Compact Framework

Don’t Fear the Garbage Collector

 

Chris Tacke
OpenNETCF Consulting
August, 2007

Download the PDF 

Introduction

We here at OpenNETCF Consulting just delivered version 1.0 of a plant floor monitoring system running on an x86 device with CE 5.0.  Since the application was designed for data collection and reporting, we naturally leveraged the .NET Compact Framework version 2.0 and our own Smart Device Framework to meet their functional requirements within a very aggressive schedule.

As we got to the point where we had most of the functionality nailed down, both the customer as well as us started to get a bit concerned about the overall performance of the application.  As we added features the application's throughput dropped, and it was getting to the point of unacceptable.

Of course the application is very complex, with multiple processes using lots of threads.  Managed and native threads routing data to and from a database through all sorts of communications layers (we'll look at the app in more detail in another article).  So what is a developer to do?  Where do you start to look for areas that you rework or refactor to improve overall solution performance?

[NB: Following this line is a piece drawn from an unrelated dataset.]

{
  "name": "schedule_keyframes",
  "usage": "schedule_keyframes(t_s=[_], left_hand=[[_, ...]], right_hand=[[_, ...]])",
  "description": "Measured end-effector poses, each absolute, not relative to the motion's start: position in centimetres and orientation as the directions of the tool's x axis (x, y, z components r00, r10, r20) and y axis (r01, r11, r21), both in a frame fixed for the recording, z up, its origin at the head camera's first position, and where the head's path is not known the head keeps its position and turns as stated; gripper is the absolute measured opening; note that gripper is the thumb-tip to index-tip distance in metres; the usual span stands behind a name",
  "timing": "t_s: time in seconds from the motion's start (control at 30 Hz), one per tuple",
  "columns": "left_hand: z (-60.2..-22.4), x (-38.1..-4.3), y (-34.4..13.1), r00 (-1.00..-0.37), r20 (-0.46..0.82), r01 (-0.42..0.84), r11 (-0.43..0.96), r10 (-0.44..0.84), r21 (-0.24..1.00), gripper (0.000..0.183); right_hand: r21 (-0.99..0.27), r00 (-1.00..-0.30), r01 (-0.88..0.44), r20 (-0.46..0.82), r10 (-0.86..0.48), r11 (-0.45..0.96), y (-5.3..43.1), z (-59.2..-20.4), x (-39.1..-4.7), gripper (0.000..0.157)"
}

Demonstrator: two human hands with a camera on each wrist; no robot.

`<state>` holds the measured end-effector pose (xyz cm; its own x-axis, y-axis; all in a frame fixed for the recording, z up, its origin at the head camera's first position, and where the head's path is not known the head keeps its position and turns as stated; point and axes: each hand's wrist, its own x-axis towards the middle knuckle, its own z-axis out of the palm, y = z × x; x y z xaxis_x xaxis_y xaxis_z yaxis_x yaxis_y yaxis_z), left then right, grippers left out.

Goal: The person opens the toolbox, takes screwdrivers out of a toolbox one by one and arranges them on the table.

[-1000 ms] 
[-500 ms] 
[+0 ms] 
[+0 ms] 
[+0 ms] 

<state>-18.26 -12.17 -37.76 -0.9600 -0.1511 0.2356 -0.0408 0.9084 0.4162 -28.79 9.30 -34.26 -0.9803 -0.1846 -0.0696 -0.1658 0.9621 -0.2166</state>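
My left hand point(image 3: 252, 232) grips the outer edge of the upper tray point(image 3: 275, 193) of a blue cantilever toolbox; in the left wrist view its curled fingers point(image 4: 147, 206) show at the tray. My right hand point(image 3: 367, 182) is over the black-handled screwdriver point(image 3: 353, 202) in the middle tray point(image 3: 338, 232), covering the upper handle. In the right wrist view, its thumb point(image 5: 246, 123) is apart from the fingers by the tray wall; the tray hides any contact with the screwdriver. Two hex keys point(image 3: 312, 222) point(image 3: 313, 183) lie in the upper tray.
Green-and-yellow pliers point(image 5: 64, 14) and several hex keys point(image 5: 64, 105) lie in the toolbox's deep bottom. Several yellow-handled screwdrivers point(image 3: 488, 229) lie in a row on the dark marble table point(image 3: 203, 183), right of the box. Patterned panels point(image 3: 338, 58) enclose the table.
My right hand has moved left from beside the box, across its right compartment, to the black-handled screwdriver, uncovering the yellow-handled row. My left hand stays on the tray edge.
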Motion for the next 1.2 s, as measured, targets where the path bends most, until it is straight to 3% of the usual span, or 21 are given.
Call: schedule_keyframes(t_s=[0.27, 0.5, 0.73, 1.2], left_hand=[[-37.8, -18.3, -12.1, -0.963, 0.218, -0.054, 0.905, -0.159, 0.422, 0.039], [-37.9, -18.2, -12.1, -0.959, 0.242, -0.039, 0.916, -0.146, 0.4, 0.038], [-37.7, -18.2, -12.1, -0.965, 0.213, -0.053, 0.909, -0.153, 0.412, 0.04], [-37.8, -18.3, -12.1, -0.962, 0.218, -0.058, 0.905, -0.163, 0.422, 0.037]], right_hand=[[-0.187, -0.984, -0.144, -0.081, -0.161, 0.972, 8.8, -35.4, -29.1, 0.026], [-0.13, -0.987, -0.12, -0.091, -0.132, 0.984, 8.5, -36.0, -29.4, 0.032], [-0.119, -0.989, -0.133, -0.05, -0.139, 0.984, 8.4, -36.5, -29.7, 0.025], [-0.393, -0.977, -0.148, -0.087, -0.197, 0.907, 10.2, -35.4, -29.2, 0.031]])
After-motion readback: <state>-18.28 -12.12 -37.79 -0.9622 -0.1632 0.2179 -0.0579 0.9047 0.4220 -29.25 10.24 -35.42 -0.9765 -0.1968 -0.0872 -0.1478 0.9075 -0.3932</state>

One behavior that we found peculiar was a fairly consistent periodicity to the application's throughput.  We have statistical counters that track message throughput of the application and we'd watch it oscillate, running up to 10 or 12 messages a seconds for a few seconds, dropping down to zero, then ramping back up over and over.

My gut feeling was that we were seeing an artifact of Garbage Collection (GC), but before jumping into the code and blindly assuming that I was correct, we needed some data to prove the theory one way or another.

Garbage Collection

Before we dive into how we went about testing this theory, it's important to understand how we came up with the theory in the first place.  What about the general behavior of the application led me to infer that this might be a root cause of the problem?  To answer that question we need to take a short side trip and look at how the GC works at least at a high level.  For more in-depth coverage of how the GC does what it does, take a look at my MSDN WebCast[1] as well as the blog entries from Scott Holden[2] and Steven Pratschner[3] of the .NET Compact Framework team.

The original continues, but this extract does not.